Rubí Fernández

Personal information
- Born: 22 June 2002 (age 24) Lima, Peru

Sport
- Sport: Para-badminton

Medal record
Representing Peru
World Championships
| Gold medal – first place | 2022 Tokyo | Women's doubles SH6 |
| Bronze medal – third place | 2019 Basel | Mixed doubles SS6 |
| Bronze medal – third place | 2024 Bangkok | Women's doubles SH6 |
Pan American Championships
| Gold medal – first place | 2018 Lima | Mixed doubles SH6 |
| Bronze medal – third place | 2018 Lima | Women's singles SH6 |
| Bronze medal – third place | 2018 Lima | Women's doubles SH6 |
| Bronze medal – third place | 2022 Cali | Women's singles SH6 |
| Bronze medal – third place | 2022 Cali | Mixed doubles SH6 |
Parapan American Games
| Bronze medal – third place | 2023 Santiago | Women's singles SH6 |
| Bronze medal – third place | 2023 Santiago | Mixed doubles SH6 |

= Rubí Fernández =

Peruvian para-badminton player (born 2002)

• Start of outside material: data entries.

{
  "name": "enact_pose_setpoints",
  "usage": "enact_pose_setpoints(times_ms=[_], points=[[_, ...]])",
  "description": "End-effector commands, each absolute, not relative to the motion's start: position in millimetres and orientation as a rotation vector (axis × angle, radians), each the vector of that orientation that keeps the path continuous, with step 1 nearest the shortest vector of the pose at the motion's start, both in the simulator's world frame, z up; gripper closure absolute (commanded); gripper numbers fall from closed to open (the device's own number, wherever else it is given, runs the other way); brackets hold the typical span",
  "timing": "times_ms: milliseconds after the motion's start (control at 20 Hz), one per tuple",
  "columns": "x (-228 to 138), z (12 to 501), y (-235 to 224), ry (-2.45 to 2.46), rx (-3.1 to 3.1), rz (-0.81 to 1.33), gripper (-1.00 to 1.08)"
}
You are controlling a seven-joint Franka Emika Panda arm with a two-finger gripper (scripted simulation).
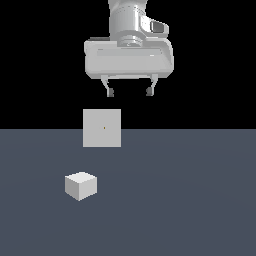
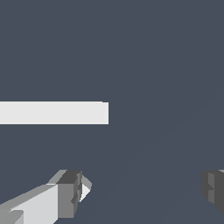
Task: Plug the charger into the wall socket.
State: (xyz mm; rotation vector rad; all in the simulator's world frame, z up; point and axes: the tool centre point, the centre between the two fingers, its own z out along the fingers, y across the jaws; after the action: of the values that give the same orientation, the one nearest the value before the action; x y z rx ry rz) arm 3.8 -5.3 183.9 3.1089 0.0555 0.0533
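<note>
Pincer (image 1: 129, 92) hangs wide open and empty, high above the socket (image 1: 102, 128). On the floor nearer the camera, toward the exterior view's left, sits the charger (image 1: 80, 185), probably rigid and light; two opposite flat sides look the surest hold.

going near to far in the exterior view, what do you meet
charger → wall socket → gripper, up above the surface with its fingers spread and nothing between them
</note>
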Motion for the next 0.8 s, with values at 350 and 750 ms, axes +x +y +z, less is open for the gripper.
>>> enact_pose_setpoints(times_ms=[350, 750], points=[[0.6, 178.2, 0.3, 0.119, 3.11, 0.057, -0.92], [-12.5, 157.8, 19.0, 0.343, 3.104, 0.07, -0.92]])
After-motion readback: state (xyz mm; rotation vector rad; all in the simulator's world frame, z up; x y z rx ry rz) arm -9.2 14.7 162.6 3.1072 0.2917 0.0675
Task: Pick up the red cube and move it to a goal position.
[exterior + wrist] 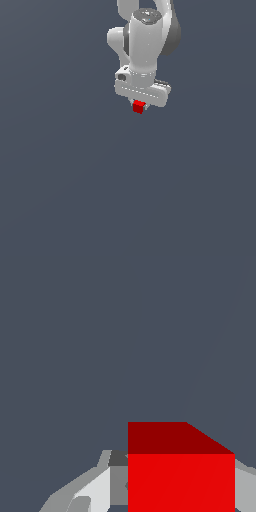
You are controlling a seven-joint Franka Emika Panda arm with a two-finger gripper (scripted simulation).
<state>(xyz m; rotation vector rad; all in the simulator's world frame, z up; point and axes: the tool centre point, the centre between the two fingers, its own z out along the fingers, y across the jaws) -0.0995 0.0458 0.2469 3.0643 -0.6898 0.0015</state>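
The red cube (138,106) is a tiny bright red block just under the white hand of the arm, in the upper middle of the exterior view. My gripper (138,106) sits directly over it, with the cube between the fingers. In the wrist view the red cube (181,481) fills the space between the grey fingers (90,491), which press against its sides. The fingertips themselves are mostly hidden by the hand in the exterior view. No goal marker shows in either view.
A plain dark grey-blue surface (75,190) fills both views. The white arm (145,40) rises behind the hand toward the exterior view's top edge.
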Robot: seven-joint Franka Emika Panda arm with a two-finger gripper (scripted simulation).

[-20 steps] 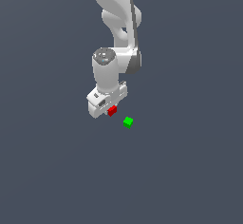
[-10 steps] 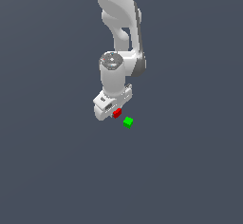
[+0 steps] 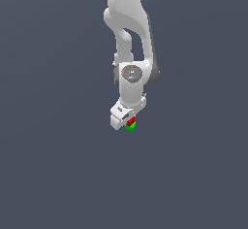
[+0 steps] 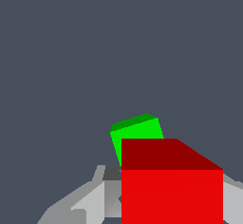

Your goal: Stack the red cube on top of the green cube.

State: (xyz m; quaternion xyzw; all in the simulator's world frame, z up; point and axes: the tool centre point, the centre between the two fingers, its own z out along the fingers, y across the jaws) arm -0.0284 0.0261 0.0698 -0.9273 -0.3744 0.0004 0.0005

Rubí Milagros Fernández Vargas (born 22 June 2002) is a Peruvian para-badminton player who competes in international badminton competitions. She is a double World champion in the women's doubles with Giuliana Póveda and a Pan American champion in mixed doubles with Vitor Tavares. She competed at the 2024 Summer Paralympics but did not medal.